DATASET EXTRACT
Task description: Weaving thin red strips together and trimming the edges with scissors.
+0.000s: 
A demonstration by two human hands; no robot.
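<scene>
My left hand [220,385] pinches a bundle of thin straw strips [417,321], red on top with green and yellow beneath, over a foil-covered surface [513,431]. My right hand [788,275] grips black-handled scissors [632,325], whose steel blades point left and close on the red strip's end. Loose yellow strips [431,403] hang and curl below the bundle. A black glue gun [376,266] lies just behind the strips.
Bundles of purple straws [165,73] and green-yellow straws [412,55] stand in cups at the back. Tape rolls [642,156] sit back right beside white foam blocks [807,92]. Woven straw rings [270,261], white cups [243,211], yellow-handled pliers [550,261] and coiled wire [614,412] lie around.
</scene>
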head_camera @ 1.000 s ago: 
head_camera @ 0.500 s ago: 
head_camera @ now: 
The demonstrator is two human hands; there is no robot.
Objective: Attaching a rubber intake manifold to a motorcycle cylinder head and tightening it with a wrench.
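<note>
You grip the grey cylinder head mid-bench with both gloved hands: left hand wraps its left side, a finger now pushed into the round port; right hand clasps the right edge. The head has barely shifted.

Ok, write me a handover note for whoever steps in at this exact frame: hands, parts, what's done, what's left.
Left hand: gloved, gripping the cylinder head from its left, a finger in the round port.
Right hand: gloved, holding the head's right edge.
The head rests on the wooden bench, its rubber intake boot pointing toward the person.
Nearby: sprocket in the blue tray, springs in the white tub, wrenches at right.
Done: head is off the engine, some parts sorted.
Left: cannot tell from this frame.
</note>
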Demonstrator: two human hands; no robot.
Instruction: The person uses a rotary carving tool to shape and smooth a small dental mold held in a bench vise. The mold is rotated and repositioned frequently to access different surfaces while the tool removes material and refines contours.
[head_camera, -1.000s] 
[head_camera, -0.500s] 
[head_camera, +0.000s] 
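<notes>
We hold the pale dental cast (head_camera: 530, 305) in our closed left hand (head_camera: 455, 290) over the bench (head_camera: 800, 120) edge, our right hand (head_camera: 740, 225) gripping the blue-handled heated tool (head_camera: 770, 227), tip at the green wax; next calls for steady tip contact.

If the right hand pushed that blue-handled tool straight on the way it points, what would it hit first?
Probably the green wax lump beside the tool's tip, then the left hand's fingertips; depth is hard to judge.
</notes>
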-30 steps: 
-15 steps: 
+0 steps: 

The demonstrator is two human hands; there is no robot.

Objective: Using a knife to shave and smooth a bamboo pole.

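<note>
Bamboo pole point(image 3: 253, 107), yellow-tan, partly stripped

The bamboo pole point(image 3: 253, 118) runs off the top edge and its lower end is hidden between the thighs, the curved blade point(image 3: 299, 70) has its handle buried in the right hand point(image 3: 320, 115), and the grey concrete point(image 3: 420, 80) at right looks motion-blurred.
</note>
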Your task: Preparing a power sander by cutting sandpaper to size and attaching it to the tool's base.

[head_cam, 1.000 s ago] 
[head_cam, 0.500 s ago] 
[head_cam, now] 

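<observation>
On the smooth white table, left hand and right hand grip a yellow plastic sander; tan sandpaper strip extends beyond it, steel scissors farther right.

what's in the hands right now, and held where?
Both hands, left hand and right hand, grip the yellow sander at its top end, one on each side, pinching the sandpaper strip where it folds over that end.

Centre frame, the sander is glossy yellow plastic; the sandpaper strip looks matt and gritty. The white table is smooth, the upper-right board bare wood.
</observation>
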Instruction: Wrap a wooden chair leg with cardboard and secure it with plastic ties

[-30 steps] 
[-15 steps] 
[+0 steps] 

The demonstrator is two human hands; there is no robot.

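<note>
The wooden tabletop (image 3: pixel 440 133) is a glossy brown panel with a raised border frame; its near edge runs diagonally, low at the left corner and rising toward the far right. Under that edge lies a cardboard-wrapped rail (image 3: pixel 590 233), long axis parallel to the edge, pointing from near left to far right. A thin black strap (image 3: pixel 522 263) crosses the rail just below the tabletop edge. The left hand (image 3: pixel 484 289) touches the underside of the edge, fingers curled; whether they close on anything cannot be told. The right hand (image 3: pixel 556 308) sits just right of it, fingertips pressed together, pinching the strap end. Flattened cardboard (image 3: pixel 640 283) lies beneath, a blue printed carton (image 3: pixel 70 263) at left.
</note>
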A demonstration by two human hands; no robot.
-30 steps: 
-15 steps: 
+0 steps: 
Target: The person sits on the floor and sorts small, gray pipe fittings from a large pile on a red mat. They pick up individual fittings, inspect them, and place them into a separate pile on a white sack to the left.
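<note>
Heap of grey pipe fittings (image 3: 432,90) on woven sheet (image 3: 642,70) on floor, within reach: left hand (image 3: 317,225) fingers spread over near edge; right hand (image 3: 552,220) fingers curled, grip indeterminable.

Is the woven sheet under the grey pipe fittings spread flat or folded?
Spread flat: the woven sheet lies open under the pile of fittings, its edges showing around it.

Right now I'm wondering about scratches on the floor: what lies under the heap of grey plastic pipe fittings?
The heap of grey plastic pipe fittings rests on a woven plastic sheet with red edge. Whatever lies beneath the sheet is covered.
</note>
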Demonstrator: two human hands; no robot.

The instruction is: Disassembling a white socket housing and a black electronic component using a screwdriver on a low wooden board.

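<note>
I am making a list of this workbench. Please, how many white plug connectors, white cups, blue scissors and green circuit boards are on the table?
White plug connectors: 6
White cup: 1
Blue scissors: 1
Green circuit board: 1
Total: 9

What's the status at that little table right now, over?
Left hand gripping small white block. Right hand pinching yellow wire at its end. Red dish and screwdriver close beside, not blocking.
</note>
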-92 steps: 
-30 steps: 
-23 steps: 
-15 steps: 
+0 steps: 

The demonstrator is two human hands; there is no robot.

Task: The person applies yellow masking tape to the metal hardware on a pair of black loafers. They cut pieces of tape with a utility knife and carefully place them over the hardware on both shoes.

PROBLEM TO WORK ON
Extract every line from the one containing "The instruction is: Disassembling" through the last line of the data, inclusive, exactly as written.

FINAL ANSWER
The instruction is: Disassembling a white socket housing and a black electronic component using a screwdriver on a low wooden board.

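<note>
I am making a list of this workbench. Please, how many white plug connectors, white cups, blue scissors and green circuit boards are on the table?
White plug connectors: 6
White cup: 1
Blue scissors: 1
Green circuit board: 1
Total: 9

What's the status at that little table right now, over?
Left hand gripping small white block. Right hand pinching yellow wire at its end. Red dish and screwdriver close beside, not blocking.
</note>
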-92 steps: 
-30 steps: 
-23 steps: 
-15 steps: 
+0 steps: 

The demonstrator is two human hands; there is no robot.

Task: The person applies yellow masking tape to the metal hardware on a pair of black loafers. They cut pieces of tape with a utility knife and carefully place them over the hardware on both shoes.

This response contains the complete answer.